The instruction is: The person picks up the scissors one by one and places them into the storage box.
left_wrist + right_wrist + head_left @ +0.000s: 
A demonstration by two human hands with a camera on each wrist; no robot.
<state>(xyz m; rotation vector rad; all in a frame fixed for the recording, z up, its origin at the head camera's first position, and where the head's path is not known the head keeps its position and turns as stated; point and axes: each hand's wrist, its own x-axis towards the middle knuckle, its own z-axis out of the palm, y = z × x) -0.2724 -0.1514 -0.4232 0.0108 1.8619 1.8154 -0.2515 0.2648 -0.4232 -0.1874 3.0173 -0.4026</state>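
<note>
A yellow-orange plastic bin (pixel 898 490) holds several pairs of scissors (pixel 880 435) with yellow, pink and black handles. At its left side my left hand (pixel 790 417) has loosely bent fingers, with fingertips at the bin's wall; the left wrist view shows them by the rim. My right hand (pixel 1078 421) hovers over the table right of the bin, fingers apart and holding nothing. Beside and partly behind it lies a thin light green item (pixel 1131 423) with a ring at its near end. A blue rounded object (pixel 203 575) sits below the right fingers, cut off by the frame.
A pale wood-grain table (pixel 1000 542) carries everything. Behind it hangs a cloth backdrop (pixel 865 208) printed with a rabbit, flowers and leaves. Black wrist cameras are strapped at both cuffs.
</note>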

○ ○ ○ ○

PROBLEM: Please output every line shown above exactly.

RESPONSE TO THE EXERCISE:
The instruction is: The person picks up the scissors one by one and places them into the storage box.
left_wrist + right_wrist + head_left @ +0.000s: 
A demonstration by two human hands with a camera on each wrist; no robot.
<state>(xyz m; rotation vector rad; all in a frame fixed for the recording, z up, its origin at the head camera's first position, and where the head's path is not known the head keeps its position and turns as stated; point and axes: each hand's wrist, its own x-axis towards the middle knuckle, its own z-axis out of the palm, y = z × x) -0.2724 -0.1514 -0.4232 0.0108 1.8619 1.8154 -0.2515 0.2648 -0.4232 -0.1874 3.0173 -0.4026</state>
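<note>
A yellow-orange plastic bin (pixel 898 490) holds several pairs of scissors (pixel 880 435) with yellow, pink and black handles. At its left side my left hand (pixel 790 417) has loosely bent fingers, with fingertips at the bin's wall; the left wrist view shows them by the rim. My right hand (pixel 1078 421) hovers over the table right of the bin, fingers apart and holding nothing. Beside and partly behind it lies a thin light green item (pixel 1131 423) with a ring at its near end. A blue rounded object (pixel 203 575) sits below the right fingers, cut off by the frame.
A pale wood-grain table (pixel 1000 542) carries everything. Behind it hangs a cloth backdrop (pixel 865 208) printed with a rabbit, flowers and leaves. Black wrist cameras are strapped at both cuffs.
</note>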

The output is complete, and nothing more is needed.